Nadia menatap Fani, lalu tiba-tiba berhambur memeluk Fani. "Aku sungguh malu padamu, Fan. Maafkan atas semua kebodohanku di masa lalu yang udah merusak impianmu. Aku minta maaf..... aku sungguh menyesal."
Fani membalas pelukan Nadia. "Yang lalu biarlah berlalu, Nad. Yang terpenting, kamu udah menyadari kesalahanmu dan menyesalinya. Mungkin dulu aku memang merasa kesulitan harus mempunyai anak di usia belia. Tapi sekarang aku bersyukur, Nad..... Aku udah merasa bahagia dan merasa sempurna dengan keluarga kecilku. Jadi..... aku harap, kamu pun akan segera menemukan kebahagiaanmu."

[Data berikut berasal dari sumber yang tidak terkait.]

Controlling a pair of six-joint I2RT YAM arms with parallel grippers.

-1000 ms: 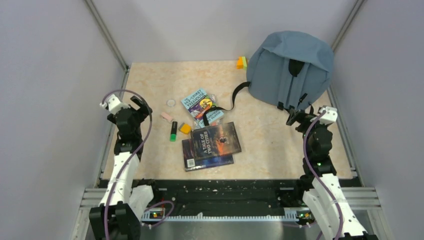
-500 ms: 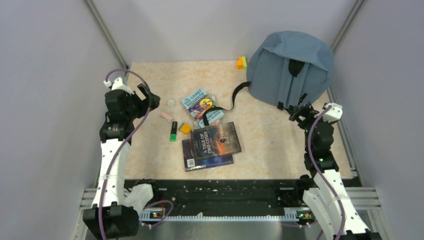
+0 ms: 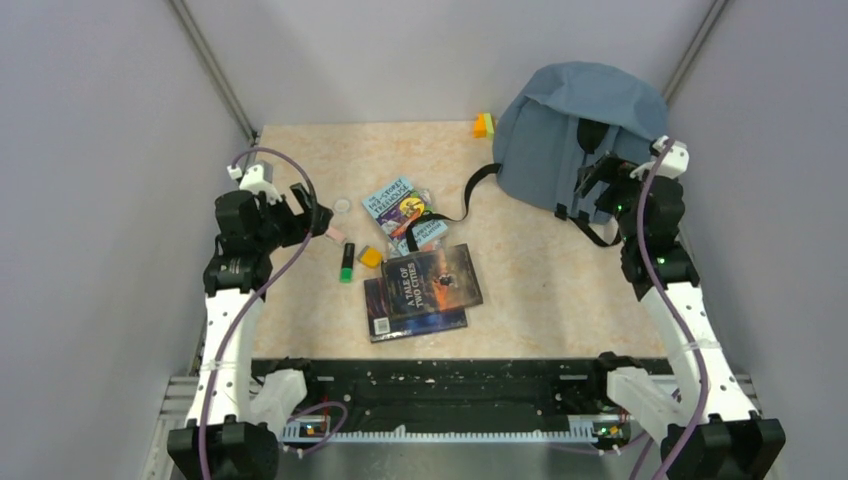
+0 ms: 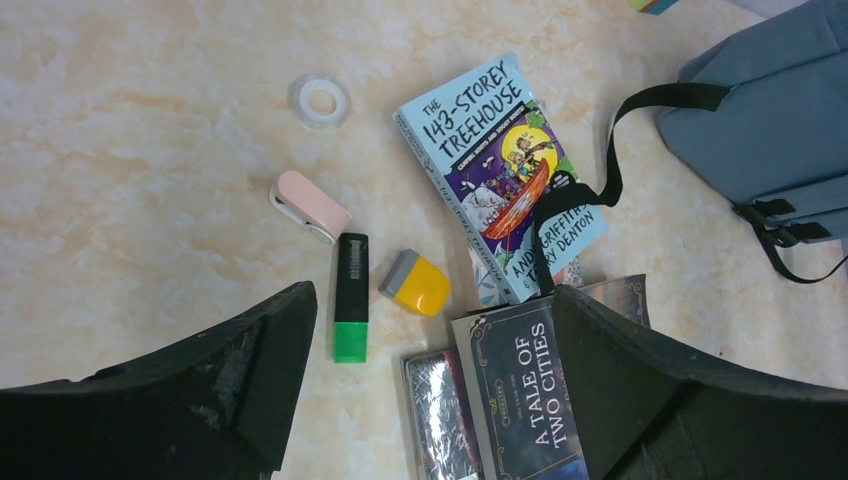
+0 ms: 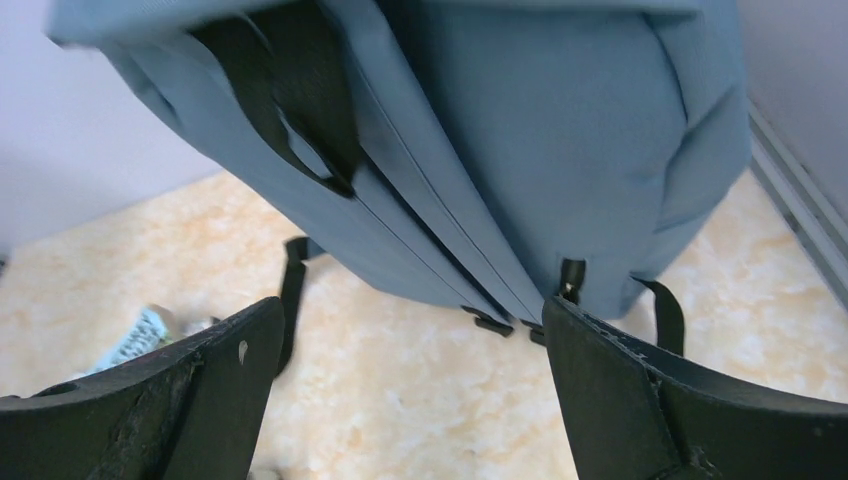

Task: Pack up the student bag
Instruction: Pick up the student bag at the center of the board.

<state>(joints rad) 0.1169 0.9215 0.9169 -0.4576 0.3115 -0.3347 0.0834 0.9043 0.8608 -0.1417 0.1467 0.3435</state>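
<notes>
Top external first: my left claw (image 3: 312, 208) is spread wide and empty, hanging over the left side of the table (image 3: 520, 280). My right claw (image 3: 598, 178) gapes just as wide, holding nothing, close up against the bag (image 3: 560, 120), which slumps in the far right corner by the wall. Left wrist looks down on a tape ring (image 4: 320, 100), pink clip (image 4: 310, 205), green highlighter (image 4: 351, 297), yellow eraser (image 4: 418, 283), the Treehouse book (image 4: 490, 150) and the Two Cities book (image 4: 525, 400) just beside it. A black strap (image 4: 665, 96) from the bag loops across the Treehouse book. Right wrist is filled with grey-blue fabric and black buckles between my fingers.
</notes>
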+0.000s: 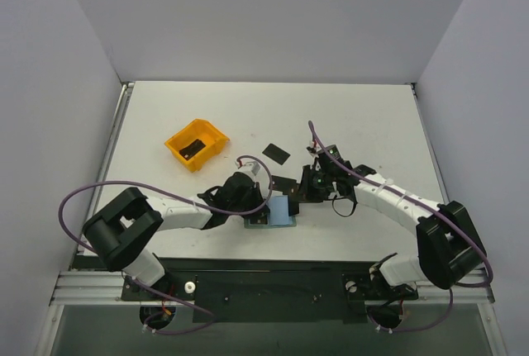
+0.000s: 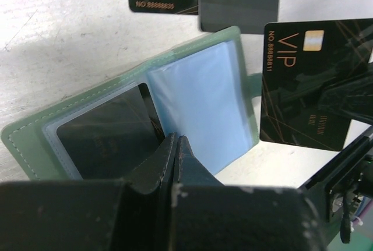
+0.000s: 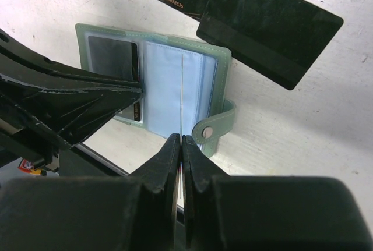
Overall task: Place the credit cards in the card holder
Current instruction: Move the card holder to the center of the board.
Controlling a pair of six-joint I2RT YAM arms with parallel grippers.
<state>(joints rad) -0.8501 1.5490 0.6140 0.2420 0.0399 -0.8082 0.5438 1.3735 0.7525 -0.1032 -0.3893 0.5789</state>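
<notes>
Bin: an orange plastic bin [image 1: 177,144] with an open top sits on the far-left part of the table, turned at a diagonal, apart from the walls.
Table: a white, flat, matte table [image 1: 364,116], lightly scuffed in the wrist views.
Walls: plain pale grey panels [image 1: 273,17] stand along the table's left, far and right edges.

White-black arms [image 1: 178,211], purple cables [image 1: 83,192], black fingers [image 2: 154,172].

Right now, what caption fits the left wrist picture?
Open sage-green folding card holder with one black card tucked inside, while the right gripper holds another black VIP card beside it.
</notes>
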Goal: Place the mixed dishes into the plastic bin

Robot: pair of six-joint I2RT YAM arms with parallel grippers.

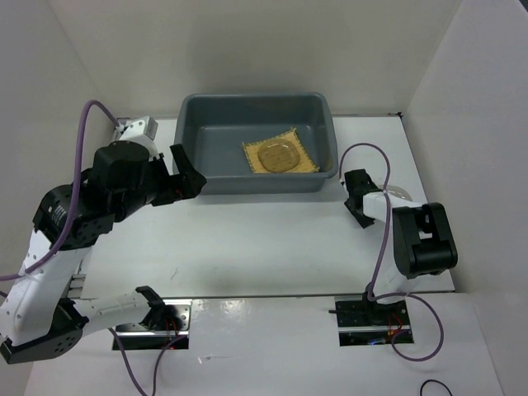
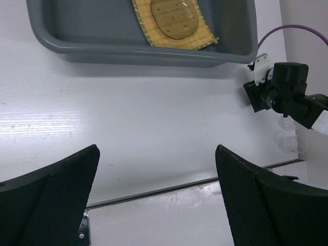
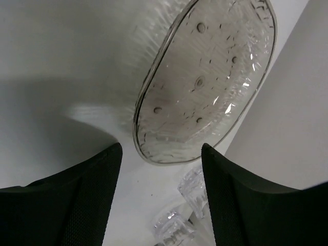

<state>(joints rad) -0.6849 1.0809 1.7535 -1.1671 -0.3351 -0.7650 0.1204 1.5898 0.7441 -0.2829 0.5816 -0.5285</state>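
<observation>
The grey-blue plastic bin (image 1: 256,183) stands at the back centre. In it lies the yellow woven mat (image 1: 307,165) with a see-through plate (image 1: 278,155) on top. A second see-through plate (image 3: 205,77) rests on the table by the right wall. Its near rim sits between the fingertips of my right gripper (image 3: 160,154), which is open and touches nothing. A small clear cup (image 3: 193,188) and another clear piece (image 3: 171,228) lie just below that plate. My left gripper (image 1: 194,177) hangs open and empty by the bin's front left corner.
White walls close in the table on the left, back and right; the right wall (image 3: 287,128) runs close behind the loose plate. From the left wrist, the bin's front wall (image 2: 143,51) lies ahead and the right gripper (image 2: 282,95) is at far right.
</observation>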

"Iya, Fan. Melihat kalian masing-masing udah menikah dan punya keluarga baru, mungkin memang udah saatnya aku memikirkan tentang masa depanku," ucap Nadia setelah lepas dari pelukan Fani.
"Semangat menemukan jodoh kamu ya, Nad," celetuk Thalita.
Kemudian mereka semua tertawa. Windy beralih menatap Viola setelah tawa mereka reda.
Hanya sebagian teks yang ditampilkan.